Google's webmaster tools includes a robots.txt analysis tool that is very highly recommended. For more information on the Robots Exclusion Standard, point your browser to www.robotstxt.org.
Today when companies are spending a lot of money to be included in search engine listings, the idea of excluding your content may seem quaint. But from a security perspective there are many valid reasons for limiting what a search engine indexes on your site.

Nick Dalton


Send to friend | Print Article | Back to Home

info about wow herbalism news. cool wow inscription guide. lvl skinning blog.

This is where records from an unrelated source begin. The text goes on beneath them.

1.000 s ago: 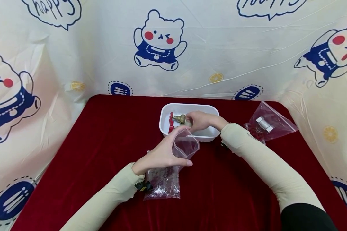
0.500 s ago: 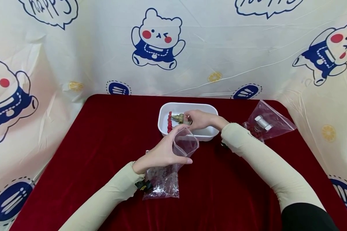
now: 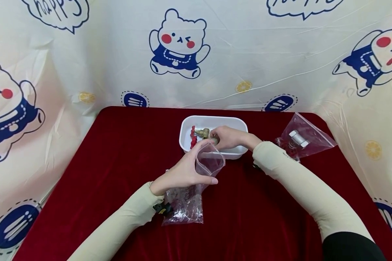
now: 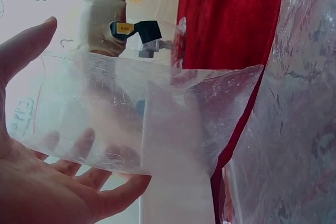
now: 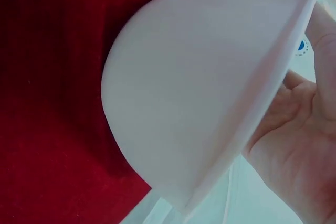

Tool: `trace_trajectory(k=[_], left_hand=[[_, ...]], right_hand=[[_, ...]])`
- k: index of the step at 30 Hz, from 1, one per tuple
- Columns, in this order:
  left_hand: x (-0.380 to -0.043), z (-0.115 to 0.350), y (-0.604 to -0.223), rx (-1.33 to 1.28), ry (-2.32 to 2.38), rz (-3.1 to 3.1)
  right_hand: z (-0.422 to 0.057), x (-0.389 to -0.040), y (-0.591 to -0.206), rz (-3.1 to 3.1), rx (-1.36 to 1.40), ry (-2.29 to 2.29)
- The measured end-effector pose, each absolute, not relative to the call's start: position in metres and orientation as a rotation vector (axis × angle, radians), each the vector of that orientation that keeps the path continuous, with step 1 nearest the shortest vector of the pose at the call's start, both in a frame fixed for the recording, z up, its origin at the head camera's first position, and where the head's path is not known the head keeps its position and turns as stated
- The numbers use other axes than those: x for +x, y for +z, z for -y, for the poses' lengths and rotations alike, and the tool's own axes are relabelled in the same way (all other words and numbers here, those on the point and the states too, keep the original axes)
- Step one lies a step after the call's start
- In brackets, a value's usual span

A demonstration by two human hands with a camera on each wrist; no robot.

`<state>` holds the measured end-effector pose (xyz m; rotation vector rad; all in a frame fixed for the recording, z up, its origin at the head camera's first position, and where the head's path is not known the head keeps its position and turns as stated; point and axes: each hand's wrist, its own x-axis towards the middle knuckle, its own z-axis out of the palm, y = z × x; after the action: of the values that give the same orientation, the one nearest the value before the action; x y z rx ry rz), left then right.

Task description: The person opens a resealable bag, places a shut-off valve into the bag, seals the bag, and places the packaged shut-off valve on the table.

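Two red handles (image 3: 192, 131) sit at the left in the white tub (image 3: 233, 156), and one brass valve (image 3: 201, 133) stretches rightward from its handle, long axis toward the right hand (image 3: 229, 137). That hand is nearer: its fingers curl round brass, though I can't tell on which valve. The left hand (image 3: 184, 173) curves, thumb well apart from fingers, round an open clear bag (image 3: 215, 161), just this side of the tub.
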<state>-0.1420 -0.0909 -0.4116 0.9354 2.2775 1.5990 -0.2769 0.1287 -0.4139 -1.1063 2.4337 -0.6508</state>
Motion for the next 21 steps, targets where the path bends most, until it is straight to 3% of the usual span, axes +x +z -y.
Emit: trace_trajectory(k=[21], left_hand=[[-0.1429,0.0895,-0.4159,0.905,1.585,-2.299]], right_hand=[[-0.1302,-0.2709,-0.4116,-2.473,-1.139,-0.697]])
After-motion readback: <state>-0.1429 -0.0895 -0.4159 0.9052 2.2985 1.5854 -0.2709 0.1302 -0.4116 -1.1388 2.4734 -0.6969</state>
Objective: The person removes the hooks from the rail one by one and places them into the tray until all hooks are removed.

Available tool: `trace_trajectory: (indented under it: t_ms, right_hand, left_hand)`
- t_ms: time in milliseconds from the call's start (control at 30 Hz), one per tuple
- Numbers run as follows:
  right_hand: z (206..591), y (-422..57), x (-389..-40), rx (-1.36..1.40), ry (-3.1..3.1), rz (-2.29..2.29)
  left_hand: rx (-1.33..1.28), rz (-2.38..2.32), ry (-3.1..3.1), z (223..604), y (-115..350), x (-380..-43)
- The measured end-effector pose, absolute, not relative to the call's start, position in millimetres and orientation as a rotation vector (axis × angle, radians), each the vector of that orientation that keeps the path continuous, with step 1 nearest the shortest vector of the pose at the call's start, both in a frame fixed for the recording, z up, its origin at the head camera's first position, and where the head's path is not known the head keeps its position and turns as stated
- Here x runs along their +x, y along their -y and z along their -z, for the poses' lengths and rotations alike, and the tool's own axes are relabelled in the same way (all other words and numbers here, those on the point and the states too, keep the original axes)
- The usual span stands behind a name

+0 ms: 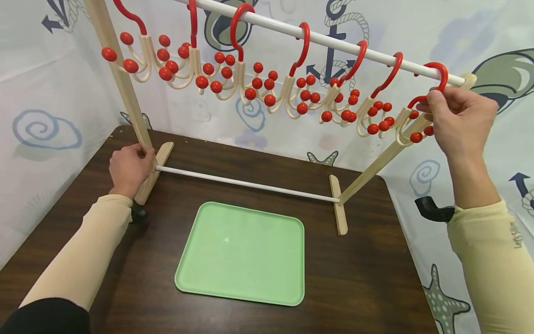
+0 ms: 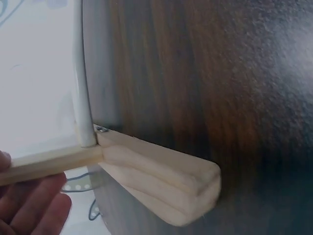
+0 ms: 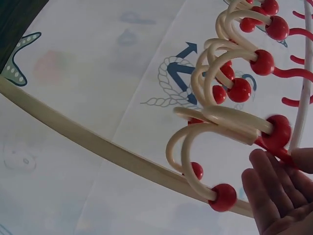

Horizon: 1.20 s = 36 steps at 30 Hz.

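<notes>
My left hand [image 1: 130, 168] grips the wooden rack's left upright [image 1: 129, 99] low down, just above its foot. In the left wrist view, fingers [image 2: 41, 208] wrap round that upright [image 2: 58, 161], beside the white lower rod [image 2: 83, 98] and the wooden foot [image 2: 161, 171]. Up at the rack's right end, my right hand [image 1: 465, 118] pinches the red hook [image 1: 441, 76] of the last multi-prong hanger [image 1: 402, 124]. This hanger [image 3: 230, 120] has cream prongs tipped with red balls, and its hook hangs over the white top rod [image 1: 342, 44].
Several similar hangers [image 1: 239, 76] line the top rod to the left. A light green tray [image 1: 242, 253] lies on the dark wooden table [image 1: 354, 287] in front of the rack. The right upright [image 1: 375, 164] slants down to its foot [image 1: 339, 208]. A patterned sheet [image 1: 200, 111] hangs behind.
</notes>
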State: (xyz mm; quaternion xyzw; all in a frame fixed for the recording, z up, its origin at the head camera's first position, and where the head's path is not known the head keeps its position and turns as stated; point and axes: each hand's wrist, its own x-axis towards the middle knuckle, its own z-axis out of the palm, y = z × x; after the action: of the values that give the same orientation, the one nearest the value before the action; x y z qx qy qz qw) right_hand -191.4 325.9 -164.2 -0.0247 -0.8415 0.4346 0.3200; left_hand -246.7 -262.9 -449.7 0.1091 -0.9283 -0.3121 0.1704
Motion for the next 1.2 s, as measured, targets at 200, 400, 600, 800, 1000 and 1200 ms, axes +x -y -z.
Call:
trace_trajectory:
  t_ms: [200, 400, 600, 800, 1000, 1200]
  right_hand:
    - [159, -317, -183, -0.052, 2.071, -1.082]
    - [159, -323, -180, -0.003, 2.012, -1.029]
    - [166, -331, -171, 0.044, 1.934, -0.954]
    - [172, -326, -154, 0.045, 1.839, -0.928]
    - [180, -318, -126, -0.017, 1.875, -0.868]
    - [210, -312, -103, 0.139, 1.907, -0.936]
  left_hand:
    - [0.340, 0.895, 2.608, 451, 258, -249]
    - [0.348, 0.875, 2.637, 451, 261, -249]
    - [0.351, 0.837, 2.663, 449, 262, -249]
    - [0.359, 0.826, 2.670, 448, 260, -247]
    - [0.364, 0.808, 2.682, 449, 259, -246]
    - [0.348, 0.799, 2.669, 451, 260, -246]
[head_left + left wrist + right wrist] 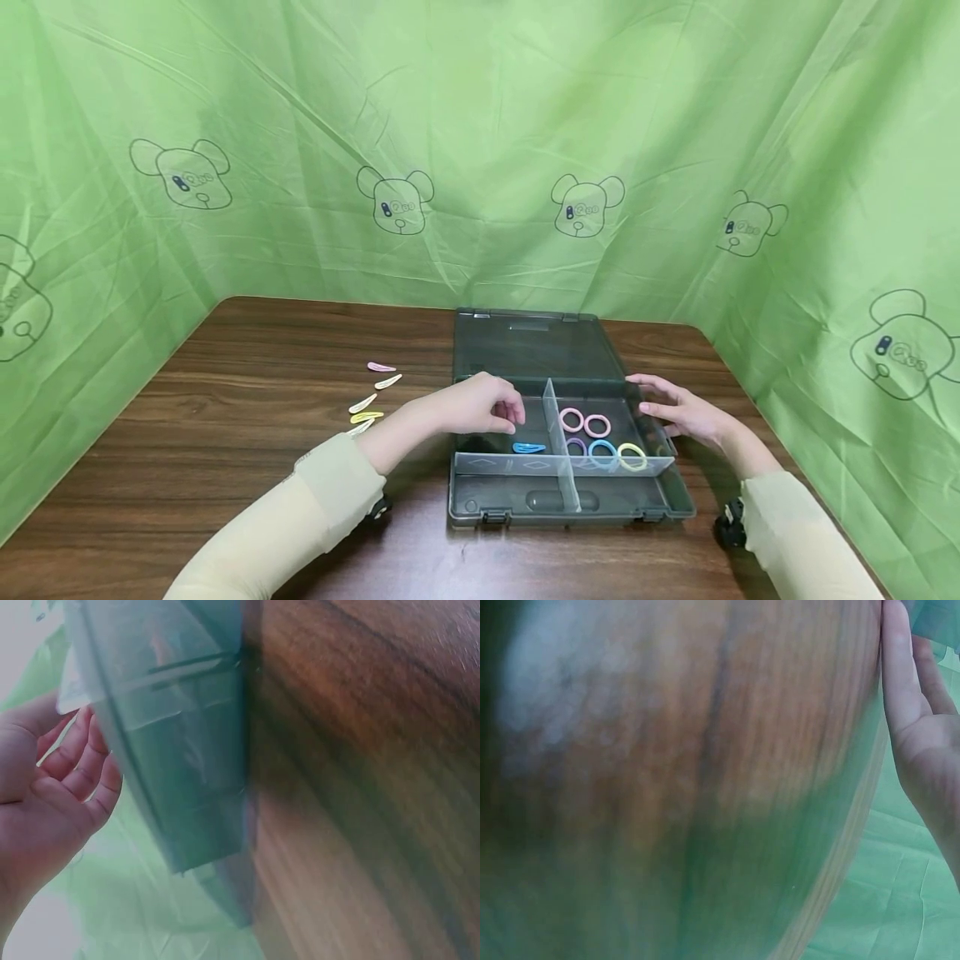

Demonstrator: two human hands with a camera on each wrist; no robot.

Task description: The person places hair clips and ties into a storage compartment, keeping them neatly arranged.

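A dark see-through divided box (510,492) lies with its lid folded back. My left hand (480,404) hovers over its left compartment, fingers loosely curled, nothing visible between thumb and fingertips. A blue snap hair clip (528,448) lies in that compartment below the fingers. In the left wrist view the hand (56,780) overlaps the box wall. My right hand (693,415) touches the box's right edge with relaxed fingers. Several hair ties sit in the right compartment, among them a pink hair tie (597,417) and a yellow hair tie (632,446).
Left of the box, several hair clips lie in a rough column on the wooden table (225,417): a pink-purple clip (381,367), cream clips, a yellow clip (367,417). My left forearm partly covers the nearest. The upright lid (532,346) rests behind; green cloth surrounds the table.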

Sindicación de Contenido Sindicación de Contenido en BlogLines - Agregar la Noticias de ProDownload a tu página principal de Blog Lines Agregar la Noticias de ProDownload a tu página principal de Google Agregar la Noticias de ProDownload a tu página principal de Yahoo! Agregar la Noticias de ProDownload a tu página principal de NewsGator

Copyright @ 2007 ByTheAticles.com | turnkey website | posicionamiento SEO

portal inmobiliario | foro posicionamiento web | plug your site | software gratis | seo friendly sites | arcade games | mejores bonos de casinos | guia de casinos | posicionamientoweb | herramientas posicionamiento web | galeria de imágenes | mercado links

Directorio webCoin AuctionapartamentosarquitectosComprando Ando
Pimientos Asadosdetectivespisos valladolidRegalate algopisos
Pymes MarketingJuegosSoftware Gratis



Warning: mysql_connect() [function.mysql-connect]: Access denied for user 'linksold'@'localhost' (using password: YES) in /home/linksold/public_html/db.inc.php on line 9
Impossibile aprire una connessione Mysql :Access denied for user 'linksold'@'localhost' (using password: YES)
info about hidden object games on line. all hidden object puzzles. everyone likes free hidden object review.
get more wow herbalism. wow inscription guide reviews. everyone need lvl skinning.